The Society was initially a group of 25 gentlemen from New York Society who funded the balls. The group of 25 were "representative men of worth, respectability, and responsibility," and included William Collins Whitney (the Secretary of the Navy under President Grover Cleveland) and James Powell Kernochan, William Watts Sherman, and George G. Haven.

In the 1880s, the list was increased from twenty-five to fifty, at which time Charles Lanier, August Belmont, Buchanan Winthrop, William R. Travers, Cornelius Vanderbilt II and J. Pierpont Morgan became members.

The Society, which lasted for approximately twenty-five years, was disbanded on April 9, 1897, two years after McAllister's death, reportedly due to a lack of interest. The increase in the number of private ballrooms and desire for less structured entertainment led many of the younger generation to resist the Patriarchs and their balls, which came to be known as the "Dowager's balls."

===Patriarch's Ball===
Beginning with the winter 1885-1886 social season in New York, the Patriarchs began throwing a ball each year, known as the Patriarchs Ball, which was modeled on the Almack's Ball of the British aristocracy. Each member of the Society was entitled to invite nine people, four ladies and five gentlemen, to the ball, thereby making invitations difficult to obtain and subsequently establishing the invitees as deemed fit for society.

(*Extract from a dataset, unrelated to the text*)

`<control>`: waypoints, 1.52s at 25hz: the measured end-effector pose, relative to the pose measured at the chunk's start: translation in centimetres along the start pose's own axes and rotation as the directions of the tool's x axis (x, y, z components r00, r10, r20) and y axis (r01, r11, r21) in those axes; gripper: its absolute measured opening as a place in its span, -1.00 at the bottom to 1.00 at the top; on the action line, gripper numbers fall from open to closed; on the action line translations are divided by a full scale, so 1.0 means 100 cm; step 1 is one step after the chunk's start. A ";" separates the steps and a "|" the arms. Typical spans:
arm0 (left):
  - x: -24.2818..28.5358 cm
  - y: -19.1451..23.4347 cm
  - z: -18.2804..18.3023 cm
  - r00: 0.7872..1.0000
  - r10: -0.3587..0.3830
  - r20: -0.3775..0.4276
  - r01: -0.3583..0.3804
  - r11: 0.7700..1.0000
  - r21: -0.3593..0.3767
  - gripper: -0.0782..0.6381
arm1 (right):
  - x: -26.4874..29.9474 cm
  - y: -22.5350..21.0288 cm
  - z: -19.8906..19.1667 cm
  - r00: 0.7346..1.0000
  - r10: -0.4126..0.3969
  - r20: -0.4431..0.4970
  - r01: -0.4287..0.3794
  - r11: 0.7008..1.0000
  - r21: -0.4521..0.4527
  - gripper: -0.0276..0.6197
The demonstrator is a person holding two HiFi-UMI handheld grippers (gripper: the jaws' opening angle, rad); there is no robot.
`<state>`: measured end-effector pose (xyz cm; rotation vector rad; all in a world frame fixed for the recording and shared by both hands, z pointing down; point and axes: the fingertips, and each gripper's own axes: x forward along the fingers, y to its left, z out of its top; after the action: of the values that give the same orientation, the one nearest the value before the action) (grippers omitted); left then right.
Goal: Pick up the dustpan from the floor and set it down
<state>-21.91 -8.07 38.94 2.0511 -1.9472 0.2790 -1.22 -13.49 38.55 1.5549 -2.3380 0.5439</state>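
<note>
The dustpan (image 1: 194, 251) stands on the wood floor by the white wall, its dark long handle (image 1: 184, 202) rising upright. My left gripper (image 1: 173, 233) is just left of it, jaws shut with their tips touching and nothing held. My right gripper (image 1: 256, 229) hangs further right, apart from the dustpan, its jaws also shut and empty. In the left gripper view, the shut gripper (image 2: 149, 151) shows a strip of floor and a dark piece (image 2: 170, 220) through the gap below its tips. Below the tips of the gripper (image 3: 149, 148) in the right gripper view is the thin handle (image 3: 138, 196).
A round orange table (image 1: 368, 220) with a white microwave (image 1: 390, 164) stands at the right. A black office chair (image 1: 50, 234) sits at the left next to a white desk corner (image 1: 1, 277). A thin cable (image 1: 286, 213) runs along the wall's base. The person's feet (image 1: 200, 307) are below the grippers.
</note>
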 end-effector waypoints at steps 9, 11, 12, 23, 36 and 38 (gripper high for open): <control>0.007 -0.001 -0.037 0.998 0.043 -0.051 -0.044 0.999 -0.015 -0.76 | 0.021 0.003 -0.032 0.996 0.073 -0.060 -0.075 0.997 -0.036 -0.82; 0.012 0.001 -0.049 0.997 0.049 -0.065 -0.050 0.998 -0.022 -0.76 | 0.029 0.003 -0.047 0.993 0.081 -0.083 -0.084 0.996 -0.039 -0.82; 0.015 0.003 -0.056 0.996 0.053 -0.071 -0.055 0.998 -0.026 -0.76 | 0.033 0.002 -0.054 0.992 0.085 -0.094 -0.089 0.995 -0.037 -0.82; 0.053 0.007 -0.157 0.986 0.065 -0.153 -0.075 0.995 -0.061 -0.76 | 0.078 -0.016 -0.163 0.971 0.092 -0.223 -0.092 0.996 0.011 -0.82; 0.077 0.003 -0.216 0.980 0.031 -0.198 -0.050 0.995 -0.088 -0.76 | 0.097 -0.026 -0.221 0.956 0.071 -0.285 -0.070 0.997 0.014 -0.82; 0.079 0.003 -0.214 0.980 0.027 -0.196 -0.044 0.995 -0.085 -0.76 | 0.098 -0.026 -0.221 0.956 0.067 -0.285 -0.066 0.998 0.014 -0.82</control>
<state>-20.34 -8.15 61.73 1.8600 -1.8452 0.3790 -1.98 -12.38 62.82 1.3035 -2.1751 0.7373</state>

The first Patriarchs Ball was held on December 13, 1881, at Delmonico's, with 375 guests and Col. DeLancey Astor Kane led the first cotillion. The Ball received significant press coverage, as did all subsequent balls.

The Ball generally started late in the evening, around ten o'clock, and after guests arrived, they were divided by sex to separate dressing rooms before entering the ballroom for dancing until dinner was served, after midnight, which was usually French cuisine.

International guests, generally European aristocrats, were often invited to the Balls. In 1890, the Duke and Duchess of Marlborough, the Hon. Henry G. Edwardes (a British diplomat), Count Arco Valley, Baron Jean Rarignon, the Viscomte de Richmont, the Marquise de Talleyrand-Périgord, Baron Speck von Sternburg, and the Marquise de Choiseul, among others.

===Legacy===
The Patriarchs Ball inspired similar balls, including the Assembly Ball (thrown by fifty prominent society women who were largely the wives of the fifty Patriarchs) and the Ihpetonga Ball, which was considered "the most important social event of the season in Brooklyn."